PyScaffold is organized in a series of internal Python modules, the main ones being:

  • api: top level functions for accessing PyScaffold functionality, by combining together the other modules

  • cli: wrapper around the API to create a command line executable program

  • actions: default action pipeline and helper functions for manipulating it

  • structure: functions specialized in defining the in-memory project structure representation and in taking this representation and creating it as part of the file system.
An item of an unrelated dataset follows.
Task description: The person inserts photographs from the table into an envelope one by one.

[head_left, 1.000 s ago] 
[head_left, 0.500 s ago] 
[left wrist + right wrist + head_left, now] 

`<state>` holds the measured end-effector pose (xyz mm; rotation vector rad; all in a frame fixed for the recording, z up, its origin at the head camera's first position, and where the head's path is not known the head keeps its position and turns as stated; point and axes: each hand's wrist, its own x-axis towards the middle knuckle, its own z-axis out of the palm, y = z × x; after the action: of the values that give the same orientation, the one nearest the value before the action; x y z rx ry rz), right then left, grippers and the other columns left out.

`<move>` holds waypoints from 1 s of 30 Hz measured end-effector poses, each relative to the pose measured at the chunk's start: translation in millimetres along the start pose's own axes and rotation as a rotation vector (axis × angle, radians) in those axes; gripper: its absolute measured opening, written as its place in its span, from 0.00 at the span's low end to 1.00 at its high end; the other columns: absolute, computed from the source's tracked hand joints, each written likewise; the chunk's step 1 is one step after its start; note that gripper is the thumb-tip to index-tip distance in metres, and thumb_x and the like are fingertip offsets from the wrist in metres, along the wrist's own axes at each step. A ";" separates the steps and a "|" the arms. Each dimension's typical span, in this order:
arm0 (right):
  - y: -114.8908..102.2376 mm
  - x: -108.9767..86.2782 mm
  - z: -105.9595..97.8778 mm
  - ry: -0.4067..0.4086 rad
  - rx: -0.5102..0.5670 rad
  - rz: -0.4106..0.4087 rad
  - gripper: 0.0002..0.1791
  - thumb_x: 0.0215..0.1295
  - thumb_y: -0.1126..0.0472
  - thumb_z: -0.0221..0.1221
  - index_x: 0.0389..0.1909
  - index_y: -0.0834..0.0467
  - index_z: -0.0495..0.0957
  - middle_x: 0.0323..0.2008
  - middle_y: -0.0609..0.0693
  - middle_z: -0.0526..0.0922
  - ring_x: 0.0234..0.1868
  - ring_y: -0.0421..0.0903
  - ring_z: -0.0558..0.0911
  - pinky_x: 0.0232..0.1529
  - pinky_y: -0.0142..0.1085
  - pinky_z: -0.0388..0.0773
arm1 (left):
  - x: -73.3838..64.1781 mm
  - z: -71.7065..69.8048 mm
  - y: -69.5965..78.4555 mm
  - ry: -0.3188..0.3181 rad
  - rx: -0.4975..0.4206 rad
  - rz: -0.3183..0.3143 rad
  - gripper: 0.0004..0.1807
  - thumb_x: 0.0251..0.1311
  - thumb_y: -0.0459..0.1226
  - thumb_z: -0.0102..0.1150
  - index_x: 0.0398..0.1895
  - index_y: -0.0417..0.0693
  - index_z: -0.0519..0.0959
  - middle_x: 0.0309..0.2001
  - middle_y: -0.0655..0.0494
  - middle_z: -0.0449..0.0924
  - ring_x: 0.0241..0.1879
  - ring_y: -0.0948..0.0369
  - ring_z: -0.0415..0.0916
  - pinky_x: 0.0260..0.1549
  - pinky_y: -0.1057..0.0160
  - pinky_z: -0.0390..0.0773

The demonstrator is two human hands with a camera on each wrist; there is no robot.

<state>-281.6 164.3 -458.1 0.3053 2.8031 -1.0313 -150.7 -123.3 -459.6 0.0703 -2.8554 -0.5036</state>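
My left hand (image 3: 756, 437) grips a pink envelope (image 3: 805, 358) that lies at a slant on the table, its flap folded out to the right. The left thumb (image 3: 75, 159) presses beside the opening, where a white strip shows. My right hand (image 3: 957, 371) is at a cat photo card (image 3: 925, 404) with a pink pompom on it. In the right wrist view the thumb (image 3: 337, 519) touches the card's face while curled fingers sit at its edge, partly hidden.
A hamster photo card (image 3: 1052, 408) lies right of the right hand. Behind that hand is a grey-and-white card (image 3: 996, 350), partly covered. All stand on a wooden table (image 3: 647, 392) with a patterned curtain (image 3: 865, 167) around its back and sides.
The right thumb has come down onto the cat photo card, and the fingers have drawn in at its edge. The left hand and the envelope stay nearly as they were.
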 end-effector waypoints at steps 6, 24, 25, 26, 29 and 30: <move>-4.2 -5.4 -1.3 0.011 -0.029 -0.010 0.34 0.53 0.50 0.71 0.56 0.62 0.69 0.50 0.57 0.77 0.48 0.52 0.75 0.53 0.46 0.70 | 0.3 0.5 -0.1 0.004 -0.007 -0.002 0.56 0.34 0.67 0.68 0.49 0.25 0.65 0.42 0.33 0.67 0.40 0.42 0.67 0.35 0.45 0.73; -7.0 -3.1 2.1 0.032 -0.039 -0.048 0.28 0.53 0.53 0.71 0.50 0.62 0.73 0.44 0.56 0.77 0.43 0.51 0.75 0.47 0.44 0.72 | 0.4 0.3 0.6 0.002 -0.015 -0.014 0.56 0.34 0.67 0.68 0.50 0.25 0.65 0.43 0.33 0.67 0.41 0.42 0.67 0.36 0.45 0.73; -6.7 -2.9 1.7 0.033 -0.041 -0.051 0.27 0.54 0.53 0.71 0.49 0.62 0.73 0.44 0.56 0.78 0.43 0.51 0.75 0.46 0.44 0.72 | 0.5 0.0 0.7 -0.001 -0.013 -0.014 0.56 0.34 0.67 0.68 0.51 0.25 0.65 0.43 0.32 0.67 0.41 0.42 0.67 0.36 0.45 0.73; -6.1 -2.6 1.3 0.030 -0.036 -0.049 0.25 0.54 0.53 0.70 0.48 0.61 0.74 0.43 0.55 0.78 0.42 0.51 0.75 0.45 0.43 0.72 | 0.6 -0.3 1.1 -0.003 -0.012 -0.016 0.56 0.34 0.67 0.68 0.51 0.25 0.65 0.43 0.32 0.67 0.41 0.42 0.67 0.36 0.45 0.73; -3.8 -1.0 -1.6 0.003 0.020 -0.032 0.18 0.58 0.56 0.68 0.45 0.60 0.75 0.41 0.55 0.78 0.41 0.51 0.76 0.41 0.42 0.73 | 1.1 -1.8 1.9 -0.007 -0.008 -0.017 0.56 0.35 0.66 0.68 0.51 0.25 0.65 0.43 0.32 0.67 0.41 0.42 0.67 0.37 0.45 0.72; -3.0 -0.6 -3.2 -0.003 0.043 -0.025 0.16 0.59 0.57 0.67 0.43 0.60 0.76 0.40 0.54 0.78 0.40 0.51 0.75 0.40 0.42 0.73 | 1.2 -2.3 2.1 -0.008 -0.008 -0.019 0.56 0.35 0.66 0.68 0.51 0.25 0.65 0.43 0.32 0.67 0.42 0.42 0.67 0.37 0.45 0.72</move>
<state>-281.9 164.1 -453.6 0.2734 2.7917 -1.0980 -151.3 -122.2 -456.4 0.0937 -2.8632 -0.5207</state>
  • update: steps required for updating projects generated with old versions of PyScaffold

  • extensions: main extension mechanism and subpackages corresponding to the built-in extensions

Additionally, a series of internal auxiliary libraries is defined in:

  • dependencies: processing and manipulating of package dependencies and requirements

  • exceptions: custom PyScaffold exceptions and exception handlers

  • file_system: wrappers around file system functions that make them easy to be used from PyScaffold.

  • identification: creating and processing of project/package/function names and other general identifiers

  • info: general information about the system, user and package being generated

  • log: custom logging infrastructure for PyScaffold, specialized in its verbose execution

  • operations: file operations that can be embedded in the in-memory project structure representation

  • repo: wrapper around the git command

  • shell: helper functions for working with external programs

  • termui: basic support for ANSI code formatting

  • toml: thin adapter layer around third-party TOML parsing libraries, focused in API stability

For more details about each module and its functions and classes, please consult our module reference.

When contributing to PyScaffold, please try to maintain this overall project organization by respecting each module’s own purpose. Moreover, when introducing new files or renaming existing ones, please try to use meaningful naming and avoid terms that are too generic, e.g. utils.py (when in doubt, Peter Hilton has a great article about naming smells and a nice presentation aboug how to name things).